Dari sisi hukum nasional, jika hibah tanah sudah diproses secara resmi dan memiliki sertipikat atas nama masjid, maka secara hukum statusnya sudah selesai. Berdasarkan Peraturan Pemerintah Nomor 24 Tahun 1997 tentang Pendaftaran Tanah dan Peraturan Menteri Agraria/Kepala BPN Nomor 3 Tahun 1997, sertipikat tanah adalah bukti hak yang sah dan kuat. Jika nama pada sertipikat tercantum atas nama masjid atau yayasan yang mengelolanya, maka tanah tersebut telah resmi menjadi milik lembaga keagamaan itu.
Secara hukum negara, tanah yang sudah dihibahkan dan disertifikatkan atas nama masjid tidak bisa diambil kembali atau diklaim oleh pihak pribadi mana pun. Statusnya telah berpindah dan menjadi hak masjid untuk selamanya, selama digunakan sesuai fungsinya.
Walaubagaimanapun, dalam konteks tertentu kadang ada situasi di mana pemberi hibah atau ahli warisnya merasa masih memiliki keterikatan emosional dengan tanah yang dulu mereka berikan. Hal ini bisa dimaklumi karena mereka merasa punya peran dalam berdirinya masjid tersebut. Tetapi perlu dipahami bahwa dalam Islam, menjaga keikhlasan adalah bagian penting dari ibadah. Jika pemberian itu selalu diingat dengan rasa menyesal, kecewa, atau diiringi keinginan untuk ikut campur dalam pengelolaan masjid, maka nilai ibadahnya bisa berkurang.
Amal yang paling utama adalah amal yang dilakukan dengan hati yang tulus, tanpa berharap imbalan atau kedudukan tertentu.
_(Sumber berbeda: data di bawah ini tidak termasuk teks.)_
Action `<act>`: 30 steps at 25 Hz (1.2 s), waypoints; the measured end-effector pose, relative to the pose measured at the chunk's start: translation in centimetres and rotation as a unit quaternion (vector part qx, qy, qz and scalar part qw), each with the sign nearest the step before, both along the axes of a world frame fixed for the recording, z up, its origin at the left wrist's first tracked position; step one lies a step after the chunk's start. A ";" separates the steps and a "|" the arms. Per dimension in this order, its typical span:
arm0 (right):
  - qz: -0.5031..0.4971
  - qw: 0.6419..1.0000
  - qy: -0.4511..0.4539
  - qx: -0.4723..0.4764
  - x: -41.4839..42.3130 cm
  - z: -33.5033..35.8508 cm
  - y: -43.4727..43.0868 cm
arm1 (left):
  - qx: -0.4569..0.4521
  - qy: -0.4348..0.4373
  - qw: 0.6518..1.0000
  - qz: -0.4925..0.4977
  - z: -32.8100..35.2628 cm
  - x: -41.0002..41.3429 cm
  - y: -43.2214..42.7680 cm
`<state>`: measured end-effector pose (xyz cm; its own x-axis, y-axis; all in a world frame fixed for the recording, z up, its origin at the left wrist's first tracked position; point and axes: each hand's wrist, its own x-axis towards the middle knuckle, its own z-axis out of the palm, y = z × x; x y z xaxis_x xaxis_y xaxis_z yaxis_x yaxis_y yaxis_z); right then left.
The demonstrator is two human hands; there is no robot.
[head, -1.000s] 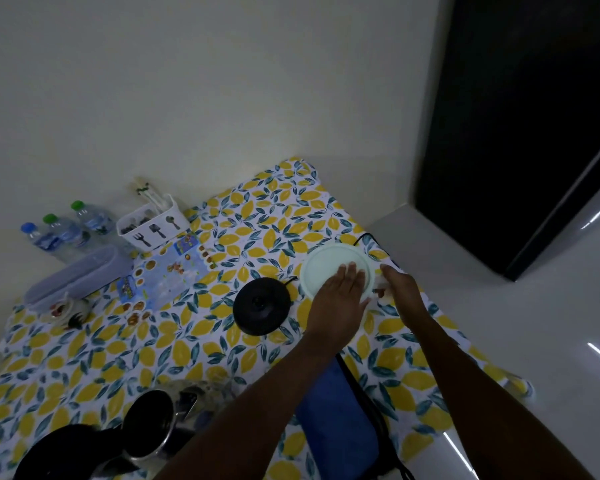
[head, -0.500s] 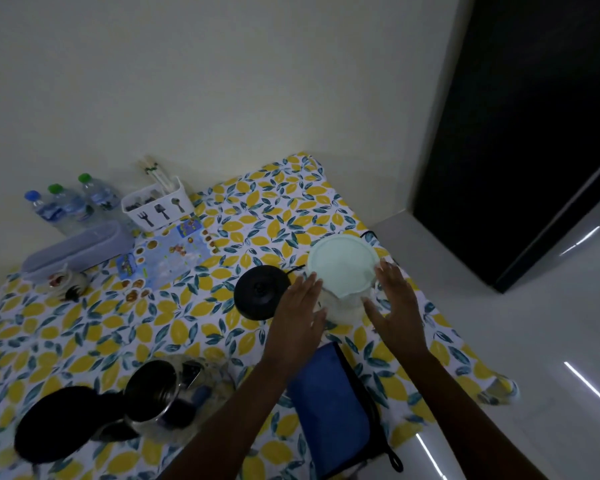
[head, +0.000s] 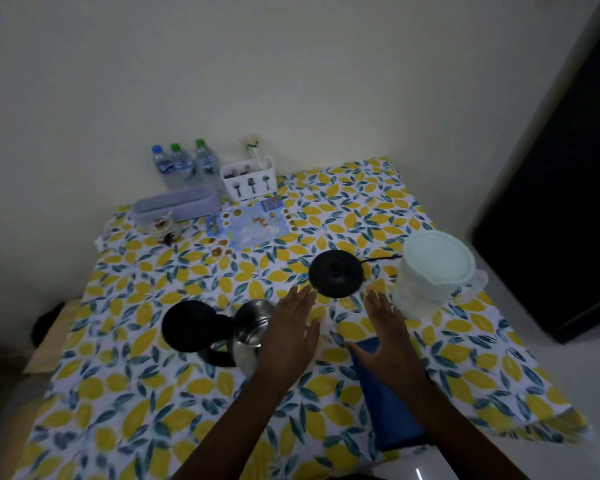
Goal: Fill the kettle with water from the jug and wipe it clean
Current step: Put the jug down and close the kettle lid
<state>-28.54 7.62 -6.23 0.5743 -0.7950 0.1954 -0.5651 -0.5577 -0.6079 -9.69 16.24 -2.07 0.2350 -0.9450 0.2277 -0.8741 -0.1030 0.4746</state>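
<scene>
Hovering flat and empty-handed, left hand [head: 293, 327] and right hand [head: 388, 332] sat between open-lidded kettle [head: 248, 336] and lidded jug [head: 430, 271], likely positioning to pour.

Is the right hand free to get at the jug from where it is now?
Probably yes. The right hand is open and empty, and only bare tablecloth separates it from the lidded jug.
</scene>
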 end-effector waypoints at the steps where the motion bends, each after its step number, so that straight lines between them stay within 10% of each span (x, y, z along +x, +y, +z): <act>1: 0.014 1.000 0.002 -0.002 1.2 0.0 0.9 | 0.000 0.003 1.000 0.014 0.3 1.2 1.0; 12: 0.044 0.998 0.041 0.029 9.5 -0.2 7.1 | -0.074 -0.029 0.976 0.205 2.3 12.2 9.2; 18: 0.043 0.996 0.055 0.061 10.2 0.0 7.9 | -0.059 0.232 0.942 0.235 1.8 12.6 9.9; 30: 0.052 0.995 0.029 0.082 9.0 -0.4 7.2 | 0.023 0.203 0.977 -0.060 2.6 10.8 3.6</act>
<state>-19.56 14.87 -6.58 0.6614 -0.7493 0.0331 -0.5462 -0.5115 -0.6633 1.10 19.89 0.49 0.1834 -0.9783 0.0965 -0.6224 -0.0396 0.7817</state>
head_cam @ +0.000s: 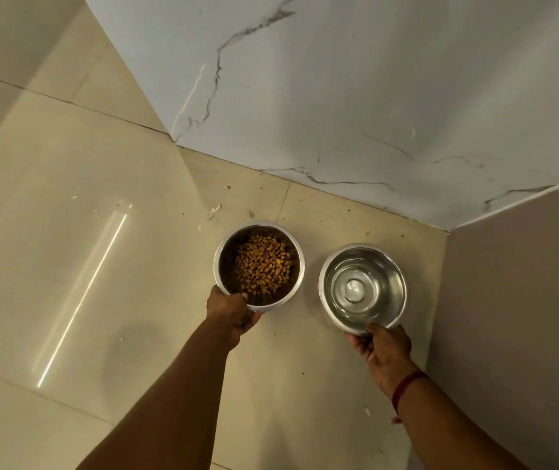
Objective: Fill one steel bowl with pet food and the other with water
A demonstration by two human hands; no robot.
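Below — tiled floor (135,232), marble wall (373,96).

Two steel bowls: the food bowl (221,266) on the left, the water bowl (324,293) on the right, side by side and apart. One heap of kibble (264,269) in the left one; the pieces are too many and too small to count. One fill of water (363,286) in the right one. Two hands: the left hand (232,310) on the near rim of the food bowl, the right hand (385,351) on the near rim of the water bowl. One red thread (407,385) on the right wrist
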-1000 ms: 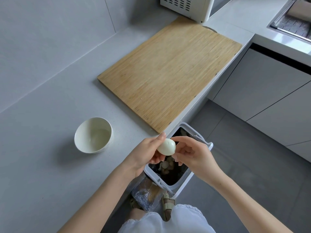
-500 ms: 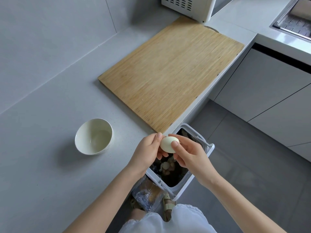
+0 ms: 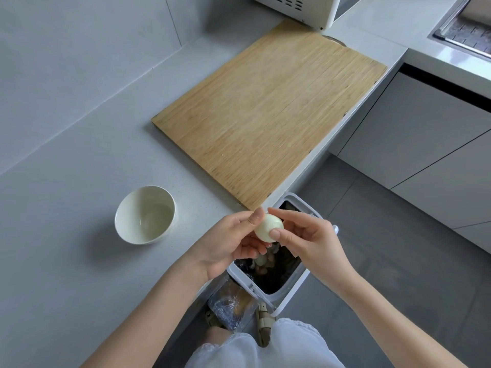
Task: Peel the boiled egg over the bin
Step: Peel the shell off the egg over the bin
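Note:
A smooth white boiled egg (image 3: pixel 267 227) is held between both hands above the open white bin (image 3: pixel 299 284) that stands on the floor beside the counter. My left hand (image 3: pixel 228 241) grips the egg from the left, thumb on its top. My right hand (image 3: pixel 305 237) pinches it from the right, thumb on its front and forefinger over its far end. Shell bits and dark waste lie inside the bin.
A white bowl (image 3: pixel 145 215) with a little water sits on the grey counter to the left. A large wooden cutting board (image 3: pixel 268 110) lies beyond the hands, a white appliance (image 3: pixel 300 7) behind it. A clear bag (image 3: pixel 229 305) sits beside the bin.
My right hand closed in from just beside the egg and now pinches it with thumb and forefinger. Both hands and the egg drifted slightly up and toward the counter edge.

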`<control>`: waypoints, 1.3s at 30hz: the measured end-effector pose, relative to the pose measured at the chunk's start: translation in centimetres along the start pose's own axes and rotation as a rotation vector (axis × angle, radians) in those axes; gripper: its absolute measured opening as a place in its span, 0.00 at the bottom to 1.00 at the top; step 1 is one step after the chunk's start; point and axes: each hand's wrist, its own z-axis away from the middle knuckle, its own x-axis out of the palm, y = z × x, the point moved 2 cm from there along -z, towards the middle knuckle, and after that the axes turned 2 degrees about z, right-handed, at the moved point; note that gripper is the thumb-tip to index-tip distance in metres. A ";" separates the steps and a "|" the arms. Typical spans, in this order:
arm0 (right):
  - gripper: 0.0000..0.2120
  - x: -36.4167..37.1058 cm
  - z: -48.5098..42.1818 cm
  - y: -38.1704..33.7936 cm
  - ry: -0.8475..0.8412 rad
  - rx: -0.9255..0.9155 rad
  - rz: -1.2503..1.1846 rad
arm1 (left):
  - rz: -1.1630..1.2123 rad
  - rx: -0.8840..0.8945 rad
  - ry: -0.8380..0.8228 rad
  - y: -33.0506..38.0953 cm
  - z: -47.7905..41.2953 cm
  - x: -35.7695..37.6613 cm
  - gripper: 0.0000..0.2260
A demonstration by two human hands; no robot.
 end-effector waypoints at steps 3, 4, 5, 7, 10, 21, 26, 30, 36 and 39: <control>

Allah berfirman dalam Surah Al-Insan ayat 9, “Sesungguhnya kami memberi makan kepadamu hanyalah untuk mengharap ridha Allah; kami tidak menghendaki balasan darimu dan tidak pula ucapan terima kasih.” Ayat ini mengajarkan bahwa amal yang tulus adalah amal yang hanya berharap pahala dari Allah.